* Brief
Copy every line below where the string "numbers" is found.

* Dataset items
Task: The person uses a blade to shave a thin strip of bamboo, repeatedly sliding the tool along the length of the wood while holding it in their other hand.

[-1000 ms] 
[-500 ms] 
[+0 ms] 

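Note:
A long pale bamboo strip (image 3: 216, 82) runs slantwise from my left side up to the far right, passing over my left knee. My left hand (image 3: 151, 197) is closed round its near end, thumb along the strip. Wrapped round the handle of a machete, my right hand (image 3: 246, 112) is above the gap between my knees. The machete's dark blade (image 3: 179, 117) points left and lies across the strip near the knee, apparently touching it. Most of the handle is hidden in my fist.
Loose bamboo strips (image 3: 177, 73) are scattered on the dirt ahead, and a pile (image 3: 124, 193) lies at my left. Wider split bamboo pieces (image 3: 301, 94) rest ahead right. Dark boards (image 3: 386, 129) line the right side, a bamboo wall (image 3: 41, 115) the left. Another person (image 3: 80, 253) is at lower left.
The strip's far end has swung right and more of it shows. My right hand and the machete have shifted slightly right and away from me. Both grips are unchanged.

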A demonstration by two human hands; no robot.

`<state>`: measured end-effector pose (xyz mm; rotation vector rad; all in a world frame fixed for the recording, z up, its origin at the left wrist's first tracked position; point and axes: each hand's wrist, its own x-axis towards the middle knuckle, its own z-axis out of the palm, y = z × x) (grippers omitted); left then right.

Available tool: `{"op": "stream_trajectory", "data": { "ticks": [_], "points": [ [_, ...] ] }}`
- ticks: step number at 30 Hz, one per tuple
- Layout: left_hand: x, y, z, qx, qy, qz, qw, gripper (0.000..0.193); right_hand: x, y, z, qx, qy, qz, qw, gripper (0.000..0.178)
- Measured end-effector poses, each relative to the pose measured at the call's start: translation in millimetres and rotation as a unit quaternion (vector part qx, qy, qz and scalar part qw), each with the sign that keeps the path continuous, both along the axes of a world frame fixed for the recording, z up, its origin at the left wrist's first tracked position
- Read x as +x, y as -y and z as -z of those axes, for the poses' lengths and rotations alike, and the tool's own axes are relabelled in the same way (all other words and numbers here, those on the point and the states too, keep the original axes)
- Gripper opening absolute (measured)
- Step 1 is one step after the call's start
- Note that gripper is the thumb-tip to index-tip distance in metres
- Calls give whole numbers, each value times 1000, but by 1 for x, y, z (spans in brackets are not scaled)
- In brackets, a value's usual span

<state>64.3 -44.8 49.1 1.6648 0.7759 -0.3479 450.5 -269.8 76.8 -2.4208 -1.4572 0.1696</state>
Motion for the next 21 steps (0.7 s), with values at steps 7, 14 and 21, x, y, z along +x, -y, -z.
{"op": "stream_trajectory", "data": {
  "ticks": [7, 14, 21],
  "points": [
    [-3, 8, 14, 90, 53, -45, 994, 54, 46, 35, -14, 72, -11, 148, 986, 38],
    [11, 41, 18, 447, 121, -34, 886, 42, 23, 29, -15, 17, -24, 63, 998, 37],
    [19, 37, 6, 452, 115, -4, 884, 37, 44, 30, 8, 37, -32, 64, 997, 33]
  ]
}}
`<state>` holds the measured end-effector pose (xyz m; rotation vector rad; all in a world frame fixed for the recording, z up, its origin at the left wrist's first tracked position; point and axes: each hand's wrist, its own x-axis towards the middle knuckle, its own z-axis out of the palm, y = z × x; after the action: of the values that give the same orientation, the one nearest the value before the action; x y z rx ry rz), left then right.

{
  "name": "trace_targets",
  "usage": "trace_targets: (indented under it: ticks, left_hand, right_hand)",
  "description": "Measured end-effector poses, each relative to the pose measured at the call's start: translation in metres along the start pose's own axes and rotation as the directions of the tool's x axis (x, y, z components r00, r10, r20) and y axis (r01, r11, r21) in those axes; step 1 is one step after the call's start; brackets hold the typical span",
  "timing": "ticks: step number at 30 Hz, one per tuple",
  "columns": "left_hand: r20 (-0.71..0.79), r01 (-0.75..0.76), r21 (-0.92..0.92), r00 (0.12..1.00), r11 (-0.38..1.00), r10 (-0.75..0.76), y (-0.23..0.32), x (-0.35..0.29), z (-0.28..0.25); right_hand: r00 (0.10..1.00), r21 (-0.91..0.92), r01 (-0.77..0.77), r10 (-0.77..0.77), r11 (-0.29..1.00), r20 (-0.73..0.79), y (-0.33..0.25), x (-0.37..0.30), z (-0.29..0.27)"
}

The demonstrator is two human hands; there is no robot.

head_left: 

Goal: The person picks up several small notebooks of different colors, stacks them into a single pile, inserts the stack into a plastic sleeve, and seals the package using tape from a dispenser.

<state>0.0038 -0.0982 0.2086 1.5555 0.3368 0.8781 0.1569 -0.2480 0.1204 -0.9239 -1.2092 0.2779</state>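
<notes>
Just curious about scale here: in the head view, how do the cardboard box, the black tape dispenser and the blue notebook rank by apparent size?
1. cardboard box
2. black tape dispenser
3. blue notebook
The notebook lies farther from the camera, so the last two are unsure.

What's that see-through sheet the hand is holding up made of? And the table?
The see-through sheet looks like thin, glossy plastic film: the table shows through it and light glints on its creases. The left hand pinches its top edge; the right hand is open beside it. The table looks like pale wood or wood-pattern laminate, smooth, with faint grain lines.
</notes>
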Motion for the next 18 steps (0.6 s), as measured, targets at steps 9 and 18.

* Solved problem
- Read x as +x, y as -y and z as -z of those axes, for the poses' lengths and rotations alike, and the tool's own axes are relabelled in the same way (all other words and numbers here, those on the point and the states too, keep the original axes)
- Calls give whole numbers, each value times 1000, but by 1 for x, y, z (spans in brackets are not scaled)

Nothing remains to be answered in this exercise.